START TASK INPUT

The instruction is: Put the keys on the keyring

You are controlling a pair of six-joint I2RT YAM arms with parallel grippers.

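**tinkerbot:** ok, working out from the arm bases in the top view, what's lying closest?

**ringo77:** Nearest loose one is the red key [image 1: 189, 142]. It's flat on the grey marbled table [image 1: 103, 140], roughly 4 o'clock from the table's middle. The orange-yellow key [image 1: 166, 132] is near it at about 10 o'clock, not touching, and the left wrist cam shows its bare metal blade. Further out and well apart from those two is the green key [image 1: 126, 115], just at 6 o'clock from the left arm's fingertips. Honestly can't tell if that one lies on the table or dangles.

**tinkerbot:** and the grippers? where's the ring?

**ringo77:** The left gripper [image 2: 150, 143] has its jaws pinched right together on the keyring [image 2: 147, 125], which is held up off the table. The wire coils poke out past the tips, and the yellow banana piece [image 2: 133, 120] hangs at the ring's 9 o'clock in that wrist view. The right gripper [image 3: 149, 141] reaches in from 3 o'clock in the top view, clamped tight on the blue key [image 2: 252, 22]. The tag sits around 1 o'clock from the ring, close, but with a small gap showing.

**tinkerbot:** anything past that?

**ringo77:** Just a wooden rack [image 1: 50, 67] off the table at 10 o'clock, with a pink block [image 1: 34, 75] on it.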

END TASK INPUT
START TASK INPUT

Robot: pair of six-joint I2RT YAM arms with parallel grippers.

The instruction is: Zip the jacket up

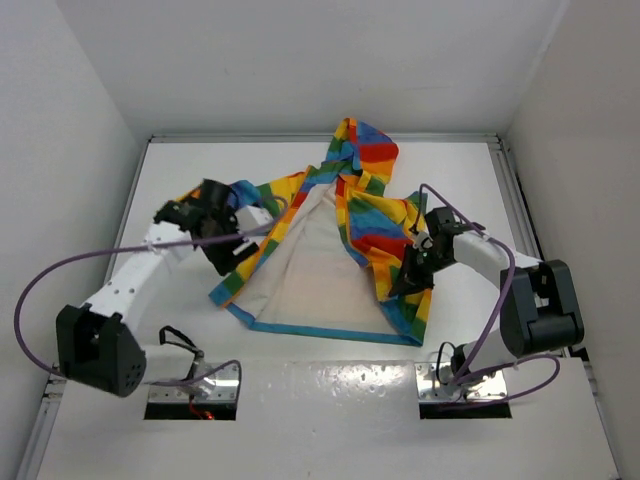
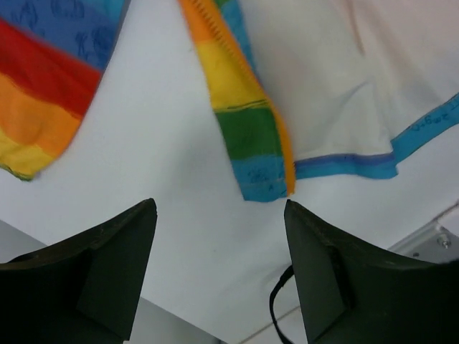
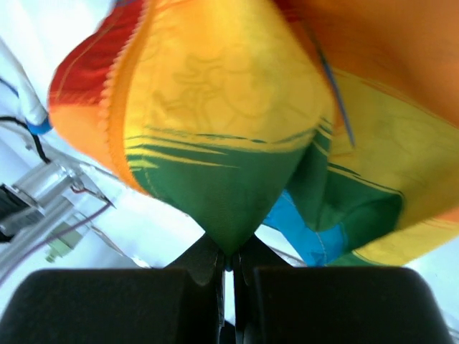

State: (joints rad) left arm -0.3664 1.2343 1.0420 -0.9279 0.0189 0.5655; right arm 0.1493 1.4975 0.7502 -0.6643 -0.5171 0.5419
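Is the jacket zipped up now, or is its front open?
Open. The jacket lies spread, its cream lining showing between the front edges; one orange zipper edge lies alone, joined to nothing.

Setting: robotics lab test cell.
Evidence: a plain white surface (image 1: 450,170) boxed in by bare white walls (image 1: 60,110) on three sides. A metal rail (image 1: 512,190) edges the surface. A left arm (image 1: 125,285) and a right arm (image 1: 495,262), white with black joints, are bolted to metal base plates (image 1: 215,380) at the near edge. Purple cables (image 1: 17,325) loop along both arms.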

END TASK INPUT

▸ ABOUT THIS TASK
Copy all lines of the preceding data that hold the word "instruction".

▸ REPLY TO THE TASK
The instruction is: Put the keys on the keyring
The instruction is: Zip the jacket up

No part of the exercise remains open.